What to produce →
Restate the whole listing word for word, missing no line.

Data for this exercise →
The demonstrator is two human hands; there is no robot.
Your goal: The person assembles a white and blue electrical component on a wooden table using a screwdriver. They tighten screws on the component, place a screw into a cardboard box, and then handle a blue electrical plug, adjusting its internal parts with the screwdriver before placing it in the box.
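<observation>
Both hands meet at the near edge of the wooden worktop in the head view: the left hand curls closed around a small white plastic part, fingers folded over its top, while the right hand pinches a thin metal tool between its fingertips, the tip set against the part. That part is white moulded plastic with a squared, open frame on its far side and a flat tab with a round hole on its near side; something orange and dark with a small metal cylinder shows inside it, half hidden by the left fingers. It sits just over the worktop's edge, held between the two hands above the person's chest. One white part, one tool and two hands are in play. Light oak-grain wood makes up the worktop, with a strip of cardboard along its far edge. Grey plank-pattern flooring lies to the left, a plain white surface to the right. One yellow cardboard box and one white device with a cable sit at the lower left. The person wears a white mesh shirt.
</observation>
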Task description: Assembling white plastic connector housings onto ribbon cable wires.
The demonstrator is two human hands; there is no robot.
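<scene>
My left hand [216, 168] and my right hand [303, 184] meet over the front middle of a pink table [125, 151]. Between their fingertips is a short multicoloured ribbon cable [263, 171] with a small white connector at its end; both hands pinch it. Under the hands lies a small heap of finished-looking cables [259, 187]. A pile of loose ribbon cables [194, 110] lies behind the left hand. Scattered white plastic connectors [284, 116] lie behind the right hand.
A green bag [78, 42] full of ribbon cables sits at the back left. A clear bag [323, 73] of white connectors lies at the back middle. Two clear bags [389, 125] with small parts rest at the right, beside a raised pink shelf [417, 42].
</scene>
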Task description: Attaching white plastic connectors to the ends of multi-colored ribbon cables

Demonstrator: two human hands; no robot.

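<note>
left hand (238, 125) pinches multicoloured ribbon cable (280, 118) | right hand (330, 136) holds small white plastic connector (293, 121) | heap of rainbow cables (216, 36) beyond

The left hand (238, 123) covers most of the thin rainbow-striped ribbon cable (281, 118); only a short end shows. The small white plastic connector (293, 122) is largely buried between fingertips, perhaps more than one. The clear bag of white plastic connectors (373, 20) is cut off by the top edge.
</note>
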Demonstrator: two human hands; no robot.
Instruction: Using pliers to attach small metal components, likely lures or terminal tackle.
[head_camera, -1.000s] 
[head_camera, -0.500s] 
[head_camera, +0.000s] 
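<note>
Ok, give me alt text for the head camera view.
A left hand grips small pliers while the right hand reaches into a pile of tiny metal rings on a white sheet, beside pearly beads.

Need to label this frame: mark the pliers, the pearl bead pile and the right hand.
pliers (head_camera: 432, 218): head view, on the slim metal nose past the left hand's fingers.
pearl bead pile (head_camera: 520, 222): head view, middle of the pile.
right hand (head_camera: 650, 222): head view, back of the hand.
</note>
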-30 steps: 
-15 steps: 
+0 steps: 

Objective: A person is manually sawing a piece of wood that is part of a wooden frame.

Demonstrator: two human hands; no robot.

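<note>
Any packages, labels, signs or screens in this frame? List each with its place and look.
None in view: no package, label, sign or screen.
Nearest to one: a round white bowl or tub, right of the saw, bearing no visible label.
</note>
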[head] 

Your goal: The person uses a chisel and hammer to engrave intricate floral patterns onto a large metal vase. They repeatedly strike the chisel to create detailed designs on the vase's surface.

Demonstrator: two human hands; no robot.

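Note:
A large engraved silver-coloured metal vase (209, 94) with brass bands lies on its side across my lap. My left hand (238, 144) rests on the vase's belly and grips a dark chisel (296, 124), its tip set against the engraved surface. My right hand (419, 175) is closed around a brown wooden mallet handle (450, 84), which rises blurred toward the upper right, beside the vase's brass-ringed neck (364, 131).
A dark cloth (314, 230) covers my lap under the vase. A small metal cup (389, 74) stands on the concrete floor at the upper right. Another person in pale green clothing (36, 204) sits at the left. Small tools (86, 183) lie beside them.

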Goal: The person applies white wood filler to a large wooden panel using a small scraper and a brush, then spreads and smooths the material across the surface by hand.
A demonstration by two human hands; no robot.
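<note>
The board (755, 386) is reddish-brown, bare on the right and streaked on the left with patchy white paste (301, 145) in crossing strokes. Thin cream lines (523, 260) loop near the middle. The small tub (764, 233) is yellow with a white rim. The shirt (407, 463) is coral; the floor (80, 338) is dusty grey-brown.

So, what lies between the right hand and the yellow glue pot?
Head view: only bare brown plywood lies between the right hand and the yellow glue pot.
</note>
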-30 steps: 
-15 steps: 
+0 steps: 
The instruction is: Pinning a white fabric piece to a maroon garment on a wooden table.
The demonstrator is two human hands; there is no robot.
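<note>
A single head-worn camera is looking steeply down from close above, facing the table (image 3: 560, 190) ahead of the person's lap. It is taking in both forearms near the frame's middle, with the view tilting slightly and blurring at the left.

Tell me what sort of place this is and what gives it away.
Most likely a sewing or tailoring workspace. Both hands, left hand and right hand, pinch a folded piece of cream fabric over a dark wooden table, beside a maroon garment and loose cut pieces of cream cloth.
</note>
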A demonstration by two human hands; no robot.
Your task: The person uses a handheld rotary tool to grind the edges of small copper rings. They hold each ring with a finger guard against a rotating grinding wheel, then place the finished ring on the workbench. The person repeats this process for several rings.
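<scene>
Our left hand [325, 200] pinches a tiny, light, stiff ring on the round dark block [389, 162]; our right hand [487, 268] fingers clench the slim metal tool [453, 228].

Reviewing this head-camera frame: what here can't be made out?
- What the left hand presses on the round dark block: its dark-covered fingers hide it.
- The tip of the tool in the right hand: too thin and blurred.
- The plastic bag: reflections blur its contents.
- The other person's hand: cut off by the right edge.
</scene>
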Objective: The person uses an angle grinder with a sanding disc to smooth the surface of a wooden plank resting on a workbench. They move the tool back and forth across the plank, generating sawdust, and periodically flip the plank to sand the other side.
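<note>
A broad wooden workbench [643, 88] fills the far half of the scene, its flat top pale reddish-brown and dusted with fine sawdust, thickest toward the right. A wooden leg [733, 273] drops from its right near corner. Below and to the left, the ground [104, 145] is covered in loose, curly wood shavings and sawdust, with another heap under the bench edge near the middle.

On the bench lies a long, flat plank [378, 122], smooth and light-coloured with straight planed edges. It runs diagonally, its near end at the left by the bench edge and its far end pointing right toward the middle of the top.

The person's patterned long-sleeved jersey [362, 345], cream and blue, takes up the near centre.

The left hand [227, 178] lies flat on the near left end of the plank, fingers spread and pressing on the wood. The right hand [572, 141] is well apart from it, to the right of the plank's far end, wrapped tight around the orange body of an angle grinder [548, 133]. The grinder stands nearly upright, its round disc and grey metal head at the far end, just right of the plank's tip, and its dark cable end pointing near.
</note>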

Problem solution →
The demonstrator is two human hands; there is no robot.
Your goal: The person assembles a white and blue electrical component on a wooden table using a screwdriver. They tighten screws on the component, place a screw into a cardboard box, and then handle a blue electrical plug, adjusting its internal parts with the screwdriver before placing it in the box.
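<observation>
Both hands meet at the near edge of the wooden worktop in the head view: the left hand curls closed around a small white plastic part, fingers folded over its top, while the right hand pinches a thin metal tool between its fingertips, the tip set against the part. That part is white moulded plastic with a squared, open frame on its far side and a flat tab with a round hole on its near side; something orange and dark with a small metal cylinder shows inside it, half hidden by the left fingers. It sits just over the worktop's edge, held between the two hands above the person's chest. One white part, one tool and two hands are in play. Light oak-grain wood makes up the worktop, with a strip of cardboard along its far edge. Grey plank-pattern flooring lies to the left, a plain white surface to the right. One yellow cardboard box and one white device with a cable sit at the lower left. The person wears a white mesh shirt.
</observation>
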Task description: Assembling white plastic connector housings onto ribbon cable wires.
The demonstrator is two human hands; there is no robot.
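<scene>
My left hand [216, 168] and my right hand [303, 184] meet over the front middle of a pink table [125, 151]. Between their fingertips is a short multicoloured ribbon cable [263, 171] with a small white connector at its end; both hands pinch it. Under the hands lies a small heap of finished-looking cables [259, 187]. A pile of loose ribbon cables [194, 110] lies behind the left hand. Scattered white plastic connectors [284, 116] lie behind the right hand.
A green bag [78, 42] full of ribbon cables sits at the back left. A clear bag [323, 73] of white connectors lies at the back middle. Two clear bags [389, 125] with small parts rest at the right, beside a raised pink shelf [417, 42].
</scene>
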Task description: Attaching white plastic connectors to the ends of multi-colored ribbon cables

Demonstrator: two human hands; no robot.

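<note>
left hand (238, 125) pinches multicoloured ribbon cable (280, 118) | right hand (330, 136) holds small white plastic connector (293, 121) | heap of rainbow cables (216, 36) beyond

The left hand (238, 123) covers most of the thin rainbow-striped ribbon cable (281, 118); only a short end shows. The small white plastic connector (293, 122) is largely buried between fingertips, perhaps more than one. The clear bag of white plastic connectors (373, 20) is cut off by the top edge.
</note>
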Demonstrator: two human hands; no robot.
Instruction: Using pliers to attach small metal components, likely lures or terminal tackle.
[head_camera, -1.000s] 
[head_camera, -0.500s] 
[head_camera, +0.000s] 
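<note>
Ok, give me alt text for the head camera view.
A left hand grips small pliers while the right hand reaches into a pile of tiny metal rings on a white sheet, beside pearly beads.

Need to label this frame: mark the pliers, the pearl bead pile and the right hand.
pliers (head_camera: 432, 218): head view, on the slim metal nose past the left hand's fingers.
pearl bead pile (head_camera: 520, 222): head view, middle of the pile.
right hand (head_camera: 650, 222): head view, back of the hand.
</note>
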-30 steps: 
-15 steps: 
+0 steps: 

Objective: A person is manually sawing a piece of wood that is part of a wooden frame.

Demonstrator: two human hands; no robot.

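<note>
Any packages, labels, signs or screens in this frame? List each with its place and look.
None in view: no package, label, sign or screen.
Nearest to one: a round white bowl or tub, right of the saw, bearing no visible label.
</note>
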[head] 

Your goal: The person uses a chisel and hammer to engrave intricate floral patterns onto a large metal vase. They repeatedly strike the chisel to create detailed designs on the vase's surface.

Demonstrator: two human hands; no robot.

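Note:
A large engraved silver-coloured metal vase (209, 94) with brass bands lies on its side across my lap. My left hand (238, 144) rests on the vase's belly and grips a dark chisel (296, 124), its tip set against the engraved surface. My right hand (419, 175) is closed around a brown wooden mallet handle (450, 84), which rises blurred toward the upper right, beside the vase's brass-ringed neck (364, 131).
A dark cloth (314, 230) covers my lap under the vase. A small metal cup (389, 74) stands on the concrete floor at the upper right. Another person in pale green clothing (36, 204) sits at the left. Small tools (86, 183) lie beside them.
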
Goal: The person applies white wood filler to a large wooden panel using a small scraper and a brush, then spreads and smooths the material across the surface by hand.
A demonstration by two human hands; no robot.
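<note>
The board (755, 386) is reddish-brown, bare on the right and streaked on the left with patchy white paste (301, 145) in crossing strokes. Thin cream lines (523, 260) loop near the middle. The small tub (764, 233) is yellow with a white rim. The shirt (407, 463) is coral; the floor (80, 338) is dusty grey-brown.

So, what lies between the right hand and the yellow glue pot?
Head view: only bare brown plywood lies between the right hand and the yellow glue pot.
</note>
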-30 steps: 
-15 steps: 
+0 steps: 
The instruction is: Pinning a white fabric piece to a maroon garment on a wooden table.
The demonstrator is two human hands; there is no robot.
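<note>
A single head-worn camera is looking steeply down from close above, facing the table (image 3: 560, 190) ahead of the person's lap. It is taking in both forearms near the frame's middle, with the view tilting slightly and blurring at the left.

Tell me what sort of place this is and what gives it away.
Most likely a sewing or tailoring workspace. Both hands, left hand and right hand, pinch a folded piece of cream fabric over a dark wooden table, beside a maroon garment and loose cut pieces of cream cloth.
</note>
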A demonstration by two human hands; no robot.
Your task: The person uses a handheld rotary tool to grind the edges of small copper rings. They hold each ring with a finger guard against a rotating grinding wheel, then place the finished ring on the workbench. The person repeats this process for several rings.
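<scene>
Our left hand [325, 200] pinches a tiny, light, stiff ring on the round dark block [389, 162]; our right hand [487, 268] fingers clench the slim metal tool [453, 228].

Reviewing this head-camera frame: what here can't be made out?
- What the left hand presses on the round dark block: its dark-covered fingers hide it.
- The tip of the tool in the right hand: too thin and blurred.
- The plastic bag: reflections blur its contents.
- The other person's hand: cut off by the right edge.
</scene>
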Objective: The person uses an angle grinder with a sanding disc to smooth the surface of a wooden plank resting on a workbench. They move the tool back and forth across the plank, generating sawdust, and periodically flip the plank to sand the other side.
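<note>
A broad wooden workbench [643, 88] fills the far half of the scene, its flat top pale reddish-brown and dusted with fine sawdust, thickest toward the right. A wooden leg [733, 273] drops from its right near corner. Below and to the left, the ground [104, 145] is covered in loose, curly wood shavings and sawdust, with another heap under the bench edge near the middle.

On the bench lies a long, flat plank [378, 122], smooth and light-coloured with straight planed edges. It runs diagonally, its near end at the left by the bench edge and its far end pointing right toward the middle of the top.

The person's patterned long-sleeved jersey [362, 345], cream and blue, takes up the near centre.

The left hand [227, 178] lies flat on the near left end of the plank, fingers spread and pressing on the wood. The right hand [572, 141] is well apart from it, to the right of the plank's far end, wrapped tight around the orange body of an angle grinder [548, 133]. The grinder stands nearly upright, its round disc and grey metal head at the far end, just right of the plank's tip, and its dark cable end pointing near.
</note>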

For this exercise, nothing further remains.